Nesses casos, as mulheres
passam por tratamentos considerados invasivos e que podem
ter sido desnecessários. Mas
ainda não há maneira de saber
quais tumores vão evoluir.
Sabe-se que algumas das lesões detectadas precocemente
(como pequenos pontos e calcificações) passam anos sem evoluir para um câncer -em outros casos, regridem ou se estabilizam. No entanto, nenhum
exame consegue, ainda, determinar o grau de agressividade.
O estudo, publicado no "British Medical Journal", considerou 315 artigos com dados de
rastreamento com mamografia
em cinco países -Reino Unido,
Canadá, Austrália, Suécia e Noruega.

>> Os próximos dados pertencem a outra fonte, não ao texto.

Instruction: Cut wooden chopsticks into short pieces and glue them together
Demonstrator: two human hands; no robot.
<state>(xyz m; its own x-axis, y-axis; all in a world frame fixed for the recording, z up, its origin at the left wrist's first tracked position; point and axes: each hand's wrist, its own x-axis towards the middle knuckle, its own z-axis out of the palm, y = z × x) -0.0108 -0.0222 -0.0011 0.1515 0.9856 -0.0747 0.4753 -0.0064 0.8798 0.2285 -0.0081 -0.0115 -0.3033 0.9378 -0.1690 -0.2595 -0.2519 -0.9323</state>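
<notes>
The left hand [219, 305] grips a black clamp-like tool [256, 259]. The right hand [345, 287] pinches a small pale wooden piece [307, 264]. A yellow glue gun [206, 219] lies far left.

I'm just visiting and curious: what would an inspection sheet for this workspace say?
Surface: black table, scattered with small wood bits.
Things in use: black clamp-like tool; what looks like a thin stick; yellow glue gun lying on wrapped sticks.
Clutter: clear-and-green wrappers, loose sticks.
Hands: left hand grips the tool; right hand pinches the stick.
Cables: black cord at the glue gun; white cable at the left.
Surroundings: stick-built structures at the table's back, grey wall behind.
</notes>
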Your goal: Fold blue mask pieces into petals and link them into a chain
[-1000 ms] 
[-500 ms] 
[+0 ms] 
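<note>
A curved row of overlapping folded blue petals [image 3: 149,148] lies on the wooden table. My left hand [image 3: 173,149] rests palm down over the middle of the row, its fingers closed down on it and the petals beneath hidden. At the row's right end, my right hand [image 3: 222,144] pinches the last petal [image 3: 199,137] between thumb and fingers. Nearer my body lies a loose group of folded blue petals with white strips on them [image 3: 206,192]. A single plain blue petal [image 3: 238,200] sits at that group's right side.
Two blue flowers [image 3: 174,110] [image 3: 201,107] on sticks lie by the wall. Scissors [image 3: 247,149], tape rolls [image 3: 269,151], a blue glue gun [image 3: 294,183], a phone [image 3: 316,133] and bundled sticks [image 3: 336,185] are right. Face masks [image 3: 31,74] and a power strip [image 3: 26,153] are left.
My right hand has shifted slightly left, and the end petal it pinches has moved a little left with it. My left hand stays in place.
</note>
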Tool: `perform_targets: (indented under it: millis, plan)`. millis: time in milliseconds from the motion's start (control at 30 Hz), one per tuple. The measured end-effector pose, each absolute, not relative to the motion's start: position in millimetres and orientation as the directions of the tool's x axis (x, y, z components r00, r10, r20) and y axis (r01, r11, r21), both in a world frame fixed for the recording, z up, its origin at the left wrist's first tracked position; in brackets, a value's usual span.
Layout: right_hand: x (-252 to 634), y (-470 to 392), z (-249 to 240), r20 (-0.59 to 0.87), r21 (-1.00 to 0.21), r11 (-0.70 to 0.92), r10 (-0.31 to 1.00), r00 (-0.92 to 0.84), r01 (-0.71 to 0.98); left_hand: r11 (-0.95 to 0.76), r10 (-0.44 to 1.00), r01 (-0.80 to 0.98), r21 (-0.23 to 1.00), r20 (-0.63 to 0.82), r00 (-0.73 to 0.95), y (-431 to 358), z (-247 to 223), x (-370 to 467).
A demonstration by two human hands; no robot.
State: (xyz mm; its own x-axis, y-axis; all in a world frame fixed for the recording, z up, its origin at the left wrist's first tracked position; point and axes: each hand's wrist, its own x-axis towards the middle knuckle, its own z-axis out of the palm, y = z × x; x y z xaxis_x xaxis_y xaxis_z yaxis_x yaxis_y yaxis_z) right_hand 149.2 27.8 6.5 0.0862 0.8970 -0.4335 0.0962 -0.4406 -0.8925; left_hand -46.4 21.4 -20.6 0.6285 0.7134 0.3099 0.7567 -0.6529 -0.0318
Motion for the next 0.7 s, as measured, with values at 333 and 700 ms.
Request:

Em todos os casos, as
mulheres recrutadas tinham
mais de 50 anos de idade.
Considera-se rastreamento a
convocação explícita, para a
realização de exames, de pessoas sadias, sem sintomas e de
uma faixa etária específica.
No Brasil, não existe política
de rastreamento para nenhum
tipo de câncer. No entanto, especialistas ouvidos pela Folha
concordam que o procedimento pode beneficiar pacientes.
O Inca (Instituto Nacional
de Câncer) afirma que pretende implementar até 2011 o rastreamento sistemático (com
convocação de pacientes) para
câncer de mama, recrutando
para exames bienais as mulheres de 50 a 69 anos.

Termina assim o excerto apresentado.